Is that a T&B crimper?


----------



## Bama (Dec 17, 2010)

Oh no. All the tools are Klein. This is the set that my teach ordered from our local supply house. I wish I could've picked and chose because I've learned alot from y'all on here. But hey, can't complain. I liked the way we got a beater in the set. From seeing some of the other noob sets that come from schools I got a pretty good deal. Nut drivers are my first supplement. You would think that would've been on the list but ya know...


----------



## 76nemo (Aug 13, 2008)

Nice find:thumbsup: As time goes on......consider the 116 and ebay the 115. The 115 was a mistake in my eyes. It's the only one in that line that doesn't have Auto-V and Low-Z, which even the 114 has. The 116 has temp. capability as well for you and microA measurement.
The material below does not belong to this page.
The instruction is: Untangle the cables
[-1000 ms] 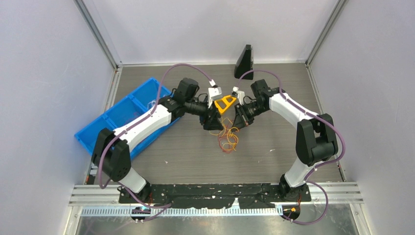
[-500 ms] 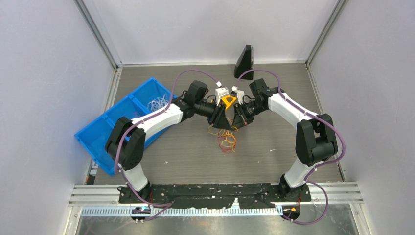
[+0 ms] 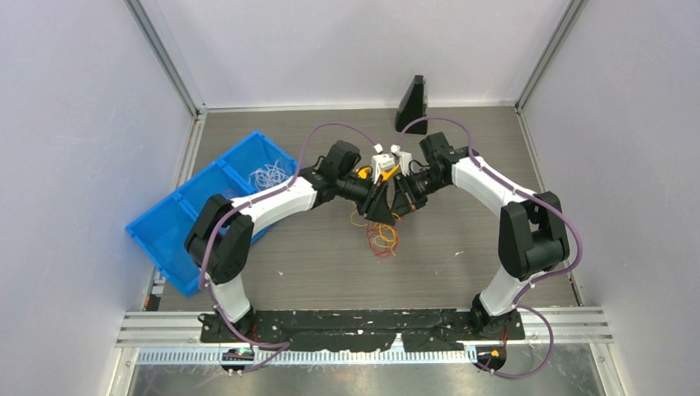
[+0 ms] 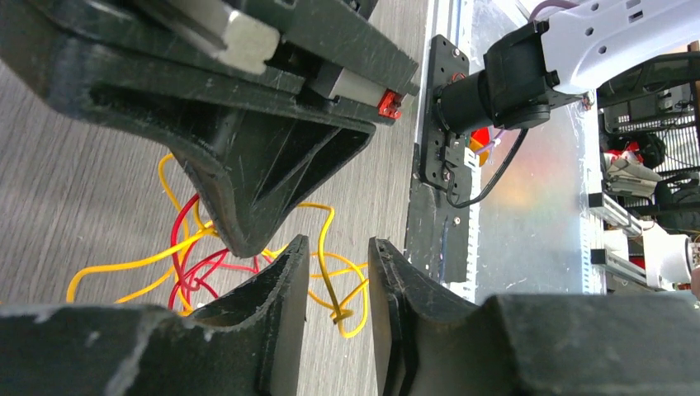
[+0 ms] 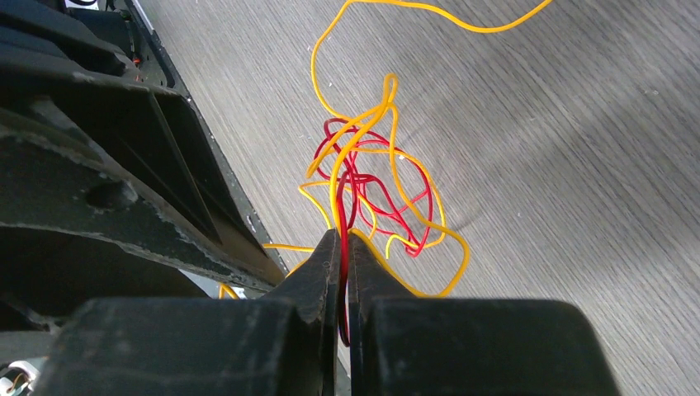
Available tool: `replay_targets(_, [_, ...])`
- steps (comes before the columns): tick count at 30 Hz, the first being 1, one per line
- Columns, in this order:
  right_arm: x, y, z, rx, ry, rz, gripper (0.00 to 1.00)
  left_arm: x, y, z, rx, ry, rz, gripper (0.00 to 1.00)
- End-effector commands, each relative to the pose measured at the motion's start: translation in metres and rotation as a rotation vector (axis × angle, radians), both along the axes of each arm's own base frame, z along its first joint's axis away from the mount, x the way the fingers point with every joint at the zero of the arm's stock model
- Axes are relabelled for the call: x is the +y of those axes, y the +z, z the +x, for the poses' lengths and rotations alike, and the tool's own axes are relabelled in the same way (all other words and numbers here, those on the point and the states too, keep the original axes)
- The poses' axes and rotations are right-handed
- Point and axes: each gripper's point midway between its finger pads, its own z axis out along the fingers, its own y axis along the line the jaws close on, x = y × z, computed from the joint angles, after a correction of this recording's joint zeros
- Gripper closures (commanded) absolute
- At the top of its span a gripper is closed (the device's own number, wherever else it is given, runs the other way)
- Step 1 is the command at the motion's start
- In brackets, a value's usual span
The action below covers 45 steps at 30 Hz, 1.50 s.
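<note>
A tangle of red cable (image 5: 388, 198) and yellow cable (image 5: 363, 132) hangs down to the table, seen from above as a bundle (image 3: 381, 235). My right gripper (image 5: 342, 247) is shut on a red strand, with a yellow strand pressed beside it, and holds the bundle's top above the table (image 3: 399, 200). My left gripper (image 4: 338, 272) is open just beside it (image 3: 380, 206). A yellow strand (image 4: 328, 239) passes loosely between its fingers, touching neither pad. The right gripper's black finger (image 4: 248, 165) fills the upper left wrist view.
A blue bin (image 3: 177, 210) at the left holds white cables (image 3: 268, 175). A black wedge-shaped block (image 3: 413, 103) stands at the back edge. Grey walls close in on three sides, and the arm bases line the near rail (image 3: 363, 326).
My left arm has swung right until its gripper sits against the right one. The right gripper has barely moved and stays clamped on the cables.
</note>
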Motion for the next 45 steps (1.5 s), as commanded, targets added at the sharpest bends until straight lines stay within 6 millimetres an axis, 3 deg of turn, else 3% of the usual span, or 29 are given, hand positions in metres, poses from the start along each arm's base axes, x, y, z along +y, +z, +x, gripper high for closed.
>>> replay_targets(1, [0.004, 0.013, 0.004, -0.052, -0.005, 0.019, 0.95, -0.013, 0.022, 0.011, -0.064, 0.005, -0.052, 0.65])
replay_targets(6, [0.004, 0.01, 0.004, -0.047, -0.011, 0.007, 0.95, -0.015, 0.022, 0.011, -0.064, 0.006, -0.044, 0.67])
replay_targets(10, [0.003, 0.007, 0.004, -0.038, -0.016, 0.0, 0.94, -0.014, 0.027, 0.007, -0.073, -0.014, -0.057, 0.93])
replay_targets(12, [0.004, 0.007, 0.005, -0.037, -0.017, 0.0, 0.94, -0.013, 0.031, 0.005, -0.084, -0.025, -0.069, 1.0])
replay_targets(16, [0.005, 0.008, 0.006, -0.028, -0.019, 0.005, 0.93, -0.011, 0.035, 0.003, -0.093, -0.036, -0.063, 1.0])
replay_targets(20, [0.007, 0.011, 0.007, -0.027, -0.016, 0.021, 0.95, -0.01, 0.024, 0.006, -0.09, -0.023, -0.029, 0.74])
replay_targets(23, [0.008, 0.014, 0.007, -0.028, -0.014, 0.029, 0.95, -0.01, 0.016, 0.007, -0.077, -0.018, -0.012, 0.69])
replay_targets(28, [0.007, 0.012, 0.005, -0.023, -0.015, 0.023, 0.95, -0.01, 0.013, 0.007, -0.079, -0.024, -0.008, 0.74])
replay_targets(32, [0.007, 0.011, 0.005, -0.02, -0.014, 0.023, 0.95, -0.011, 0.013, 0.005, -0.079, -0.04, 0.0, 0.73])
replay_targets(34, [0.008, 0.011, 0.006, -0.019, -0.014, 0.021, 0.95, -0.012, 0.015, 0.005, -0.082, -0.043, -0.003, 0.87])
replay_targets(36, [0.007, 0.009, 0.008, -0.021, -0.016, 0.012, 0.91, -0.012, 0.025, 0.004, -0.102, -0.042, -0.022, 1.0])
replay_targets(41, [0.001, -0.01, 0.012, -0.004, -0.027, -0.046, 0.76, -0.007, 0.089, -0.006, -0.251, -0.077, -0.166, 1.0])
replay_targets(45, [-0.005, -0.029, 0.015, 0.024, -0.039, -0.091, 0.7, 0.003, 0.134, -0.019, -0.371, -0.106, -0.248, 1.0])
Please don't let me rain on your parade,......you found a great set for sure!!!!:thumbup:

Was just thinking it was the 116 you were looking for, don't know what they were thinking with the 115


Anyway, good for you bro'!!!!!!!!!


----------



## william1978 (Sep 21, 2008)

Nice start.


----------



## 76nemo (Aug 13, 2008)

Sorry, just read your last post. I was assuming you found the set on ebay. It was your teacher that made the mistake with the 115, actually quite a foolish mistake in my eyes. I don't think he did his homework.


Still though, nice set man!!!!!!!!!!!


----------



## Bama (Dec 17, 2010)

Nemo, I've seen many of your posts (as well as everybody else's) and was wondering, are you an industrial guy? I'll keep an eye out for the 116. But for skool, the 115 should work. I want the whole 9 yards...clamp ammeter with temperature measurement.


----------



## 76nemo (Aug 13, 2008)

Bama said:


> Nemo, I've seen many of your posts (as well as everybody else's) and was wondering, are you an industrial guy? I'll keep an eye out for the 116. But for skool, the 115 should work. I want the whole 9 yards...clamp ammeter with temperature measurement.


 
Yes Sir. Jackoff of no trade, Master in stupidity:laughing:


I have the 116 for frontline, the 87V for the top, and two 179's to back up min/max recordings. The 117 is a joke as well. The 116 is the best one in the line in my lame ass opinion

The 902 clamp is the only one with temp. capability combined. See what suits you as you really get into things. You're absolutely right, the 115 will do fine, I was just stating that if anyone chose the 115 over the 116 or 114 in the real world,....they made a mistake. That's all,....you know what they say about opinions


----------



## Bama (Dec 17, 2010)

Cool. This was a set from the school from my broke-student-account. I think it's a good set as far as an alabama community college goes. I'm all ears though from anyone in the industrial field. I'm all ears from anyone here but industrial is my focus.


----------



## 76nemo (Aug 13, 2008)

Bama said:


> Cool. This was a set from the school from my broke-student-account. I think it's a good set as far as an alabama community college goes. I'm all ears though from anyone in the industrial field. I'm all ears from anyone here but industrial is my focus.


 

You're all ears????????????



Okay, do us all a big favor then.........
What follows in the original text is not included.